We will be enforcing the use of stronger passwords for all new customers in the near future and will be happy to update the system for existing customers once the coding is complete. We will let you know when this can be implemented for your copy of the software.
Individual Rights
The rights of individuals referred to are:
• the right to be informed of the personal data being collected, how it will be used, who it will be shared with, for how long it will be kept and the purpose if it's processing
• the right of confirmation that their data is being processed, access to that data as well as further informatiuon regarding any automated decision making, or the envisioned period of retention
• the right to have personal data rectified should it be inaccurate or incomplete
• the right to request erasure of any data held if there is no compelling reason for it's continued processing or availability
• the right to restrict processing (e.g. viewing, alterring or deleting) of data if the data held is inaccurate, unlawfully held or is subject to a pending objection by the data subject.
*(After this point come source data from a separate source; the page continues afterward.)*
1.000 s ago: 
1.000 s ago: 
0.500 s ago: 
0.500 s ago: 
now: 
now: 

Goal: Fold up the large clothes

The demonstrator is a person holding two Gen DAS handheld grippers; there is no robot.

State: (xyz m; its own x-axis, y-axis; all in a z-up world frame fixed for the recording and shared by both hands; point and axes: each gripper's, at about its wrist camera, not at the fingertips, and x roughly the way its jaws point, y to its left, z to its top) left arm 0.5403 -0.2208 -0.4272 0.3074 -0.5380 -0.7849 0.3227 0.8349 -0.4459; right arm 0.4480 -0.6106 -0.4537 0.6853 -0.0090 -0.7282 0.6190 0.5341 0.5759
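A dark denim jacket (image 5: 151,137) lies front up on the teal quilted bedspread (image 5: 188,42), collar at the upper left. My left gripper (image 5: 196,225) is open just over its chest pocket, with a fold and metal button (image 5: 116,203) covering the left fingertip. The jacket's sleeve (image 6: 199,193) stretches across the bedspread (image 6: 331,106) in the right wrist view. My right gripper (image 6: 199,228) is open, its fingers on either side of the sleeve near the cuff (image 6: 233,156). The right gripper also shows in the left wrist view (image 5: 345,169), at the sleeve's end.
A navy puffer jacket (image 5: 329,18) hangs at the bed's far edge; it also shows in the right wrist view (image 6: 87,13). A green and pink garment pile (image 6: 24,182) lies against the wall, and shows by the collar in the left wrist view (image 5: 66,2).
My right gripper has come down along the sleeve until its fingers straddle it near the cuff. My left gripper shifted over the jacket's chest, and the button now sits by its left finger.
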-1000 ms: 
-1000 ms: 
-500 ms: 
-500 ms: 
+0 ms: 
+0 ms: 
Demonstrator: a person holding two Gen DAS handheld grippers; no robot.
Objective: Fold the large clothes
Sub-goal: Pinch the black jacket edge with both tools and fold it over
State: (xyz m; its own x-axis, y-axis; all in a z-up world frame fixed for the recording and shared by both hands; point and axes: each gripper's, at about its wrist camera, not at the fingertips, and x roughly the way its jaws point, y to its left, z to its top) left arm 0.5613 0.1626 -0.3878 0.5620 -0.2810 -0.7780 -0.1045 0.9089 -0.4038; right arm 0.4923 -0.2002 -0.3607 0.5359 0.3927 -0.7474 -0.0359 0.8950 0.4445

• the right to data portability, allowing individuals to obtain and reuse their personal data across different services
• the right to object to the processing of personal data for certain reasons including a duty to notify an individual of this right at the first time of communication
• the right to opt out of, challenge, and/or have automated decisions reviewed by a human being
Datamove Cloud Limited can produce a letter with all the details we hold for an individual on request. We reserve the right to make a small charge for this service to cover costs.